Seb: This is a two part question; you’ve said you’re a voracious reader, who were inspirations as a reader starting to write, and who do you read now?
Peter: In terms of being a fantasy writer, the people who meant the most to me where T. H. White; Lord Dunsany; another Irish writer, James Stephens, fewer people know of him, but he was a major influence; and James Thurber, who wrote THE THIRTEEN CLOCKS, and THE WHITE DEER. Those are books I know almost by heart. They figure in THE LAST UNICORN, they work in there. And overall, the guy who made the most difference was a writer named Robert Nathan, who’s remembered if he is remembered at all, for PORTRAIT OF JENNY. They made a movie from it that still turns up late at night. I discovered Robert in High School and college, and I read everything he wrote. They were borderline fantasies. Definitely fantasies, but more in attitude than anything else. He managed to do complicated things so simply. There is no excess in Robert’s work. We became friends in the last 20 years of his life, and I’ve always thought my first book, A FINE AND PRIVATE PLACE, was me imitating a book he’d written six years before I was born, called ONE MORE SPRING. I’d wanted to write ONE MORE SPRING in the worst way, but Robert already had, so I wrote A FINE AND PRIVATE PLACE instead. Those are my major influences. There are others come and go, I’m easily impressionable. I grew up in a very literate family, where it wasn’t weird, at least not for me, to say at twelve years old or so, while having dinner, “I know who I want to write like,” and I was on a William Saroyan kick; and I ran into the living room and came back with his book MY NAME IS ARAM. It had a number of short stories based on growing up in Fresno. I read, right at the dinner table, I read his story, “The Pomegranate Trees,” aloud. And nobody said that was weird. I was very lucky that way.

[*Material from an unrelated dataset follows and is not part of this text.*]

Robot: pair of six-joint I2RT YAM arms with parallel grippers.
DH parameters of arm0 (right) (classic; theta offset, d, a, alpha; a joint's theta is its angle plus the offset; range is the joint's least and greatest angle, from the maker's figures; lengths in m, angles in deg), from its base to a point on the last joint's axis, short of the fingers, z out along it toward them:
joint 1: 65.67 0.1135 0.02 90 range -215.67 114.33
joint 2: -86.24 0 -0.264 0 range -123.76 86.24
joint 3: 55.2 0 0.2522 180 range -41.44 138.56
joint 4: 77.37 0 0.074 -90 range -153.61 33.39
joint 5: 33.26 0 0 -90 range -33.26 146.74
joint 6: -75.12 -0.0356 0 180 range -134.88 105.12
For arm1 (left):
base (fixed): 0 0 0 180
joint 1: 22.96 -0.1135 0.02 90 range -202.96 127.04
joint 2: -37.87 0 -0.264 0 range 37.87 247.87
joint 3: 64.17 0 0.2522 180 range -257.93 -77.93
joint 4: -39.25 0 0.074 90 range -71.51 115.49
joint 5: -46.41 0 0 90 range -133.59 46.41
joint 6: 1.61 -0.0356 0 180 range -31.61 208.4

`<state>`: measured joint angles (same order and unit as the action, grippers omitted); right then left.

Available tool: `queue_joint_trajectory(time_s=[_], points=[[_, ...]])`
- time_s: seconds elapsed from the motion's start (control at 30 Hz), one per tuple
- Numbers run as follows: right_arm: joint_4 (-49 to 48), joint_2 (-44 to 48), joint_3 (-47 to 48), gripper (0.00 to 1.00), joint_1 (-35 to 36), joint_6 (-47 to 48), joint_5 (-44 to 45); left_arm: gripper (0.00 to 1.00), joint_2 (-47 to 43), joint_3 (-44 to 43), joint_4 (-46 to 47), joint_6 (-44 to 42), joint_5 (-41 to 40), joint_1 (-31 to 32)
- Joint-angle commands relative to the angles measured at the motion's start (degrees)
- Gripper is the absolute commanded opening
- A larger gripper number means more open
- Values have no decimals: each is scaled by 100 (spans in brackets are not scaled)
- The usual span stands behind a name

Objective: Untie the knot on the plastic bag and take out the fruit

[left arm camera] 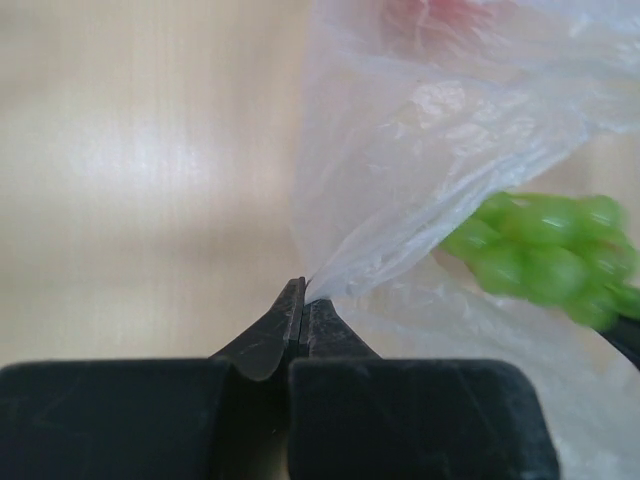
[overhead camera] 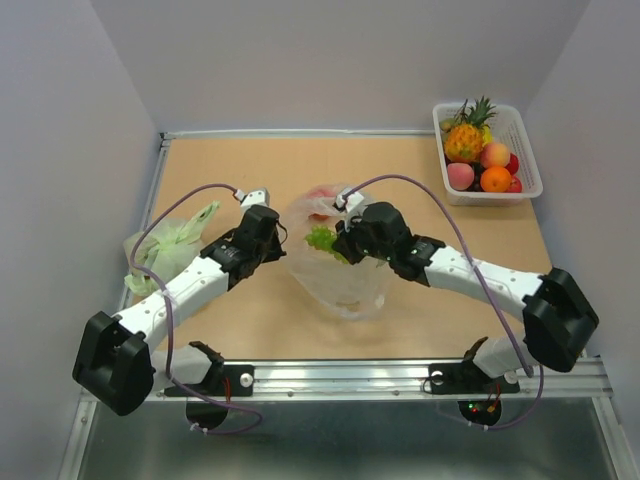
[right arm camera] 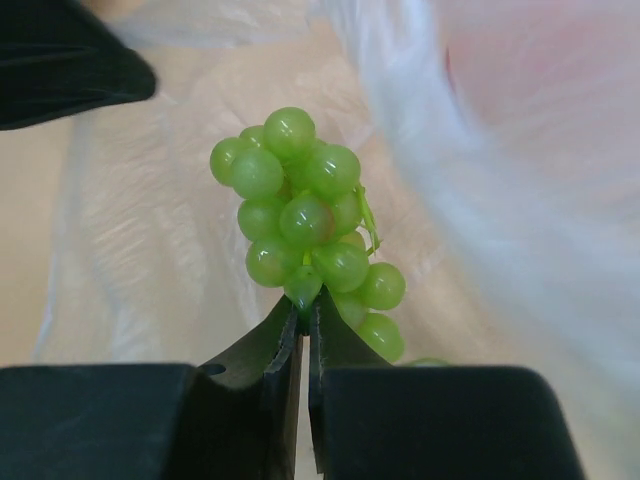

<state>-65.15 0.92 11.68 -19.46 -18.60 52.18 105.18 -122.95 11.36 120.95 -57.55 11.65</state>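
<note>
The clear plastic bag (overhead camera: 345,285) lies crumpled at the table's middle. I see no knot on it. My left gripper (overhead camera: 283,240) is shut on the bag's left edge; in the left wrist view the film (left arm camera: 430,130) runs into the closed tips (left arm camera: 303,295). My right gripper (overhead camera: 340,245) is shut on a bunch of green grapes (overhead camera: 320,240) and holds it at the bag's mouth. The right wrist view shows the tips (right arm camera: 305,305) pinching the bunch's (right arm camera: 300,210) lowest grape. A pink-red fruit (overhead camera: 322,193) sits inside the bag at its far end.
A white basket (overhead camera: 527,150) at the back right holds a pineapple (overhead camera: 463,140), peaches (overhead camera: 494,155), an orange (overhead camera: 495,180) and dark fruit. A pale green bag (overhead camera: 170,245) lies at the left beside the left arm. Walls enclose the table on three sides.
</note>
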Motion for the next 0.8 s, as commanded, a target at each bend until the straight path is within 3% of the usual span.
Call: queue_joint_trajectory(time_s=[0.0, 0.5, 0.77], points=[[154, 814, 426, 0, 37, 65, -414, 0, 80, -394, 15, -258, -178, -174], [690, 1404, 2060, 1, 28, -216, -634, 0, 195, -307, 121, -443, -81, -218], [945, 1027, 3177, 1, -340, 502, 1130, 0, -86, 45, 121, -364, 42, -227]])
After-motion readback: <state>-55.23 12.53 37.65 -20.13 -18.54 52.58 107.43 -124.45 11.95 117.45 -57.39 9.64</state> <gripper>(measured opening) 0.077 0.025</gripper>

Seb: And who are some of the people that you read now?
Peter: Strangely, I don’t read a lot of fantasy or mainstream books. I read a lot of history, my father was a history teacher. I’ve been reading more poetry lately. Right now, I’m reading a writer who just knocked me over in the 1980s, published three novels, and hasn’t been heard from since. But, we’ve been corresponding and he sent me an omnibus volume of those three books. His name is Barry Hughart. His novels feature a hundred year old (or possibly older) Chinese scholar, Master Li. And the stories are told by his disciple, an assistant, Number Ten Ox. He’s a peasant boy, who’s named Number Ten because his family ran out of names around then. And his nickname is Ox, because he’s strong as an Ox, and he’s a wonderful narrator, innocent, kind-hearted, and wide eyed. And he explains, Master Lee always introduces himself thus, “My family name is Li, my personal name is Kao, and there is a slight flaw in my character.” Which there is, he’s on the side of good but he’s an old scoundrel, and his sleeves are always filled with throwing knives because you never know when you might need them.
Anyway, I read the books in the 1980s, fell over backwards and vowed to myself I’ll not ever try to imitate this guy, there’s no point to it. When Barry sent me this omnibus volume and I started reading them again, I remembered that he’s that good! He’s not at all well known, and he hasn’t written any more novels about Master Lee and Number Ten Ox, because he said it was getting to be a formula, and he didn’t want to do that. He lives in Tucson, Arizona, and we write back and forth irregularly, but damn he’s good.
Seb: We had discussed how my daughters are completely enamored of the Red bull, and my youngest spends her entire day telling me “Daddy, you da wast unicorn, and I da Wed bull!” and then she chases me around, so can I get you to tell the inspiration behind the Red Bull?
Peter: In 1956 when I was 17, a favorite cousin of mine on the half-Mexican side of the family, married a Spanish painter, who like most painters, needed a bill-paying gig to put bread on the table. He got a job putting a fashion show together, in the physical sense, putting runways in place, and platforms, and so on. He roped me into working with him that summer. I liked him, and I was learning all kinds of useful Spanish words to say when you hammer your finger rather than the nail. At the end of the summer, since he couldn’t pay me, he gave me one of his paintings. It was a painting of unicorns fighting bulls, including a red bull. I’ve had it ever since. As far as I can tell, something of the inspiration comes from that painting.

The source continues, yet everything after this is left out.